Assigned task
From the entries that follow, copy each line containing the word "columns".

Start of Data to use

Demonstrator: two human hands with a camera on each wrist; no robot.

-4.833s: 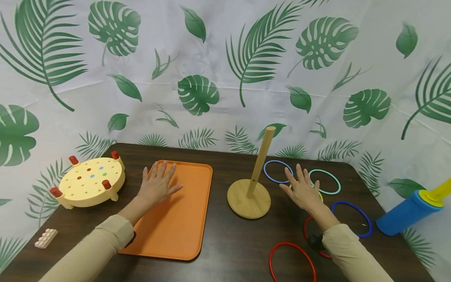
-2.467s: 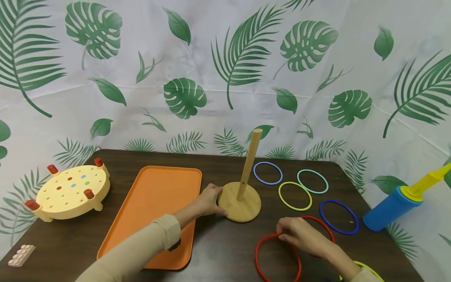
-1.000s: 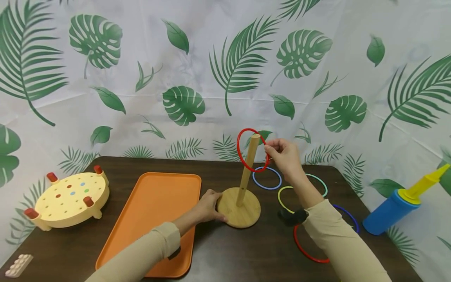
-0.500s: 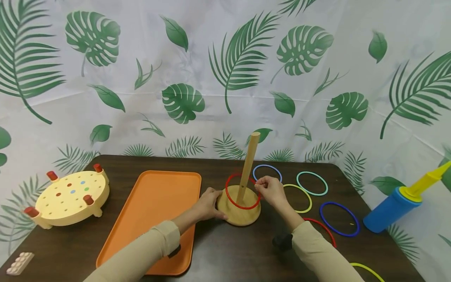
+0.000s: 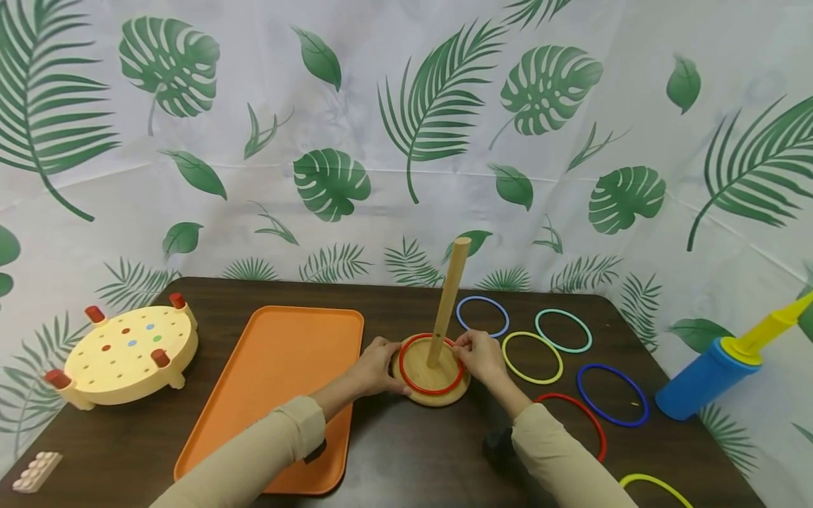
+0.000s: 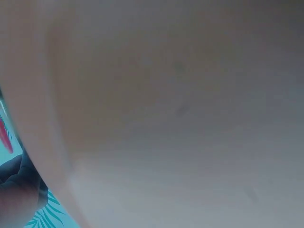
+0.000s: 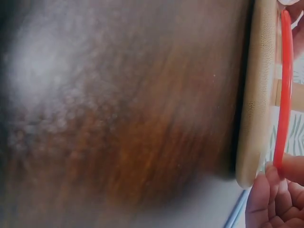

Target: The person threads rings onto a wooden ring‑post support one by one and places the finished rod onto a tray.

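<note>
The left wrist view is a blur of pale surface, showing nothing clear. Around the wooden peg (image 5: 448, 302), a red ring (image 5: 432, 365) lies on the round base (image 5: 432, 395). The right hand (image 5: 480, 355) pinches the ring's right edge, fingertips (image 7: 270, 199) curled; the left hand (image 5: 376, 365) grips the base's left rim, arm bent inward.
</note>
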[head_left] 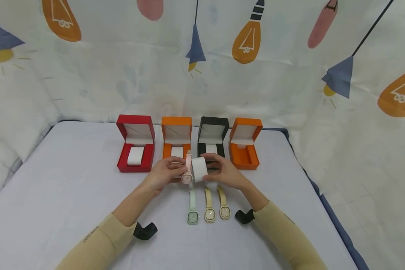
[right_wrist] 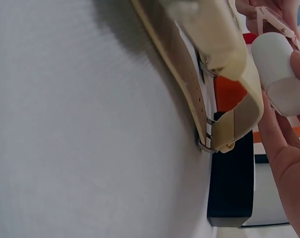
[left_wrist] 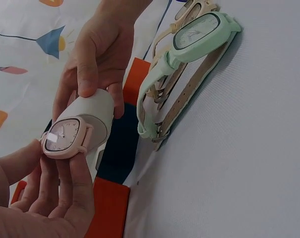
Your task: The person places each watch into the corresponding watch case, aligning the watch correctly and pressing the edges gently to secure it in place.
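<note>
My left hand (head_left: 163,174) pinches a pink wristwatch (head_left: 187,177) by its side, thumb and fingers around the case in the left wrist view. Just to the right, my right hand (head_left: 227,173) grips a white watch cushion (head_left: 200,169) between thumb and fingers. One end of the cushion (left_wrist: 97,111) lies against the watch's strap side; whether the strap goes around it cannot be told. Below the hands on the table lie a mint green watch (head_left: 192,216), a cream-yellow watch (head_left: 209,214) and another cream-yellow watch (head_left: 224,212).
Along the back stand four open-lidded boxes: red (head_left: 135,119), orange (head_left: 176,120), dark green (head_left: 214,120) and orange (head_left: 249,122). White cushions sit in the first three; the right orange box shows its bare inside. A white cloth (head_left: 87,180) covers the table. Patterned fabric (head_left: 290,75) hangs behind.
</note>
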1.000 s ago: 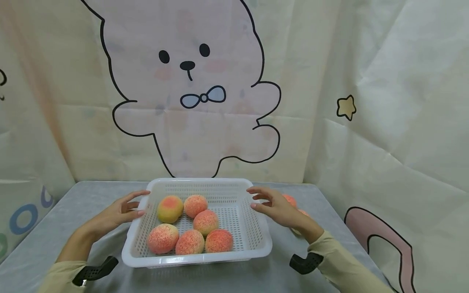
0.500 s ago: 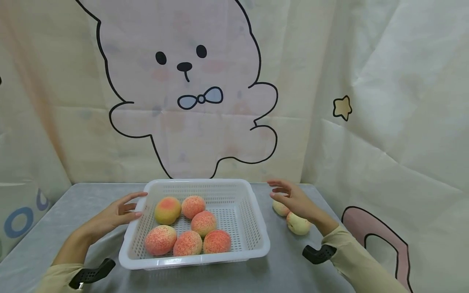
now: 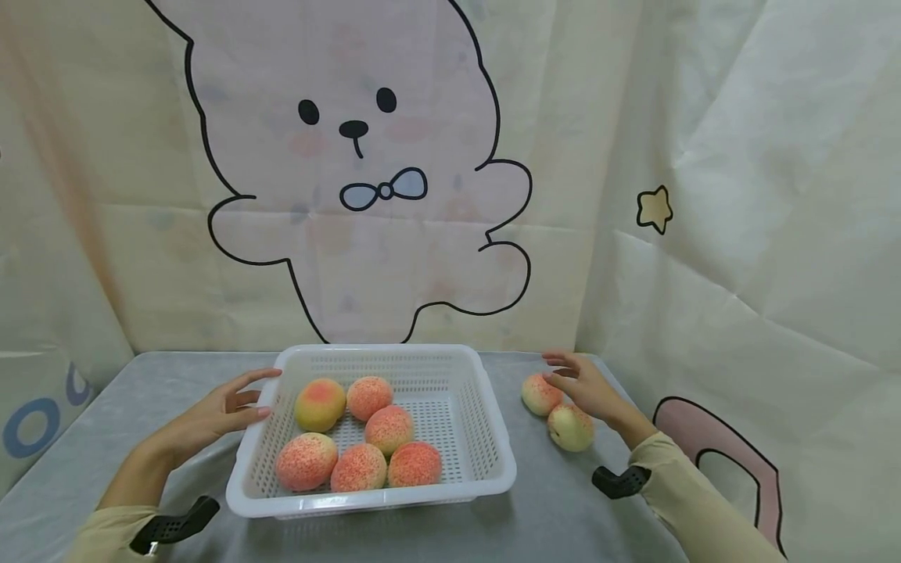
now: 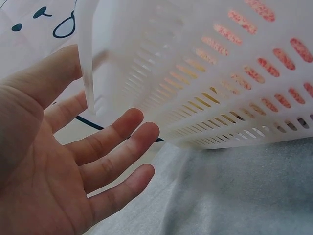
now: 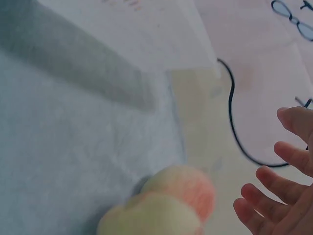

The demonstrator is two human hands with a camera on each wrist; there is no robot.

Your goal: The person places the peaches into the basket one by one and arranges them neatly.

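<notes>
Left hand (image 3: 225, 410) spread wide, fingers at white basket (image 3: 493, 469) left rim, steadying it. Right hand (image 3: 587, 387) loose, empty, hovering beside two loose peaches (image 3: 540, 393) on grey counter (image 3: 556, 516), right of basket; six peaches inside.

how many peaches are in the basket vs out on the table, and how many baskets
peaches in the basket: 6
peaches on the table, beside the right hand: 2
white basket: 1
total: 9 things, 8 of them peaches
</notes>
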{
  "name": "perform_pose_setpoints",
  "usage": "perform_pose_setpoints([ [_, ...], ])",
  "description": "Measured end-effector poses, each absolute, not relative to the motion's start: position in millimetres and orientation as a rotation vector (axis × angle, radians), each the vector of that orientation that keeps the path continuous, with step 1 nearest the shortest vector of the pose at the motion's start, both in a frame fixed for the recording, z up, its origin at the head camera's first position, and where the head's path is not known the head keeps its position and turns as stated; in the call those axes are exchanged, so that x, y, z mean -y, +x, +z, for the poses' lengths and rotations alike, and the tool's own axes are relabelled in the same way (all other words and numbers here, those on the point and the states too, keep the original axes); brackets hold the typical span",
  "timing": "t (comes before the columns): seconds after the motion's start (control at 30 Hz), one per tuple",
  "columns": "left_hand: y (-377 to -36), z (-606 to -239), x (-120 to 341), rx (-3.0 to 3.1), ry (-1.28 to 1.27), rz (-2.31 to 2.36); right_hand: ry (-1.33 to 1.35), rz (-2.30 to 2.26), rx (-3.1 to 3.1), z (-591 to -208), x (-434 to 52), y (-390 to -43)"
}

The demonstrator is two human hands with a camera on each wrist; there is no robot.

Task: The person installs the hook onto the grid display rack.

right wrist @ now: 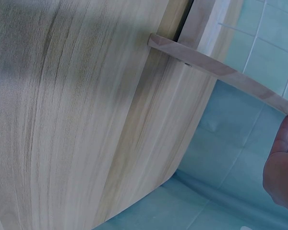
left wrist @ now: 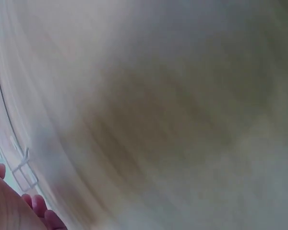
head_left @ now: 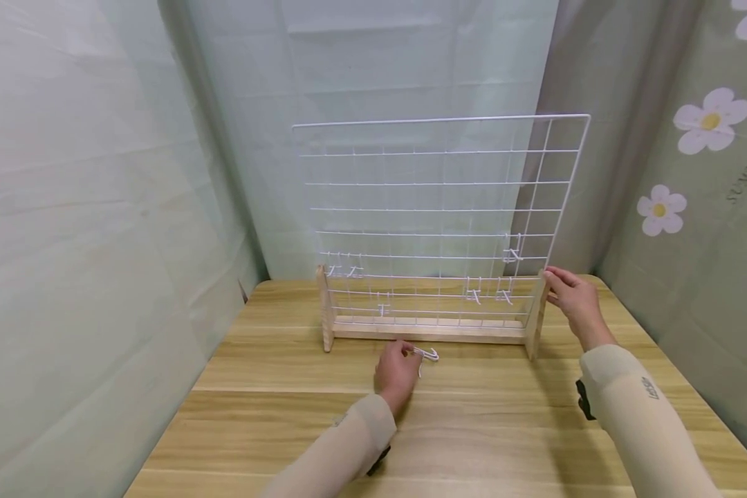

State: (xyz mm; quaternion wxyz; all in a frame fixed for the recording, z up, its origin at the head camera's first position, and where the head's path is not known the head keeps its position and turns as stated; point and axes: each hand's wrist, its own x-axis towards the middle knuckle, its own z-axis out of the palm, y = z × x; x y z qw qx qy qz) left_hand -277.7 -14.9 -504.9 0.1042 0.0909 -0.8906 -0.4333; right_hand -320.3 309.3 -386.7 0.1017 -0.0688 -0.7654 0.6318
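A white wire grid rack [head_left: 438,257] stands upright in a pale wooden base [head_left: 429,332]. My left hand [head_left: 397,377] is low in front of the base and pinches a white wire hook [head_left: 429,354], whose prongs stick out to the right. In the left wrist view the hook [left wrist: 25,172] shows beside the thumb and fingertips. My right hand [head_left: 574,302] holds the upper end of the right wooden side support [head_left: 537,315]. The right wrist view shows fingers [right wrist: 283,136] on that support [right wrist: 230,74].
Several white hooks hang on the grid's lower rows, among them a hook at the right [head_left: 513,254] and one low in the middle [head_left: 382,309]. The wood-grain table [head_left: 274,415] reaches to pale curtains [head_left: 131,207] at the sides and back.
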Motion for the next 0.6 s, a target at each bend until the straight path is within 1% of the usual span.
perform_pose_setpoints([
  [0.3, -277.2, -512.1, 7.0, 2.610, 0.259, -1.196, -0.196, 1.847, 2.268, -385.2, -308.3, -319.4],
  [0.6, -282.3, -516.4, 13.5, 2.576, 0.209, -1.180, -0.212, 1.859, 2.251, -386.4, -309.5, -321.0],
])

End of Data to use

Answer box
  "timing": "t (comes before the columns): seconds after the motion's start (control at 30 Hz), one per tuple",
  "columns": "left_hand: y (-377 to -36), z (-606 to -239), x (-120 to 341), rx (-3.0 to 3.1), ry (-1.28 to 1.27), rz (-2.31 to 2.36); right_hand: ry (-1.33 to 1.35), rz (-2.30 to 2.26), rx (-3.1 to 3.1), z (-591 to -208), x (-434 to 52), y (-390 to -43)"

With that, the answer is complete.